Blog

 8 minute read.

Flies in your metadata (ointment)

Quality metadata is foundational to the research nexus and all Crossref services. When inaccuracies creep in, these create problems that get compounded down the line. No wonder that reports of metadata errors from authors, members, and other metadata users are some of the most common messages we receive into the technical support team (we encourage you to continue to report these metadata errors).

We make members’ metadata openly available via our APIs, which means people and machines can incorporate it into their research tools and services - thus, we all want it to be accurate. Manuscript tracking services, search services, bibliographic management software, library systems, author profiling tools, specialist subject databases, scholarly sharing networks - all of these (and more) incorporate scholarly metadata into their software and services. They use our APIs to help them get the most complete, up-to-date set of metadata from all of our publisher members. And of course, members themselves are able to use our free APIs too (and often do; our members account for the vast majority of overall metadata usage).

Metadata users and uses: metadata from Crossref APIs is used for a variety of purposes by many tools and services

We know many organizations use Crossref metadata. We highlighted several different examples in our API case study blog series and user stories. Now, consider how errors could be (and often are) amplified throughout the whole research ecosystem.

visualizing the Research Nexus vision

While many inaccuracies in the metadata have clear consequences (e.g., if an author’s name is misspelled or their ORCID iD is registered with a typo, the ability to credit the author with their work can be compromised), there are others, like this example of typos in the publication date, that may seem subtle, but also have repercussions. When we receive reports of metadata quality inaccuracies, we review the claims and work to connect metadata users with our members to investigate and then correct those inaccuracies.

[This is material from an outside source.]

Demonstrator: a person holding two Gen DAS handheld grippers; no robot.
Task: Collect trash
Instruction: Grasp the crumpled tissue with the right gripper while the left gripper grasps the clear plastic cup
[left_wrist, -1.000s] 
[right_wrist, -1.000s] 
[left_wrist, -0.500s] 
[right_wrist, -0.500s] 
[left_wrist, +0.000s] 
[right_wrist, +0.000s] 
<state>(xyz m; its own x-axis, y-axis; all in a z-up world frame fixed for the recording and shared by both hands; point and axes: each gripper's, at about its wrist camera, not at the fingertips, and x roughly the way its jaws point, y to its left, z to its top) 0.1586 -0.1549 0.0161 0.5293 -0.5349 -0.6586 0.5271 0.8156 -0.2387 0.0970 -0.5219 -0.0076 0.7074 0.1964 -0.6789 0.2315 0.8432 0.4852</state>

Thus, while Crossref does not update, edit, or correct publisher-provided metadata directly, we do work to enrich and improve the scholarly record, a goal we’re always striving for. Let’s look at a few common examples and how to avoid them.

Pagination faux pas

First page marked as 1

In the XML registered

<pages>
<first_page>1</first_page>
<last_page>1</last_page>
</pages>

https://0-api-crossref-org.libus.csd.mu.edu/works?filter=type:journal-article&select=DOI,title,issue,page&sample=100

More on the problem

Very little content begins and ends on page 1. Especially journal articles. But, many members may not know what the page range of the content will be when they register the content with us (perhaps the content in question is an ahead-of-print journal article and the member intends to update this page range later). The issue here is that page range is an important piece of the metadata that we use for citation matching. If the pagination registered with us is incorrect, and it differs from the pagination stated in the citation, our matching process is challenged. Thus, we might fail to establish a citation link between the two works. The page range beginning with page 1 is the most common pagination error that the technical support team sees.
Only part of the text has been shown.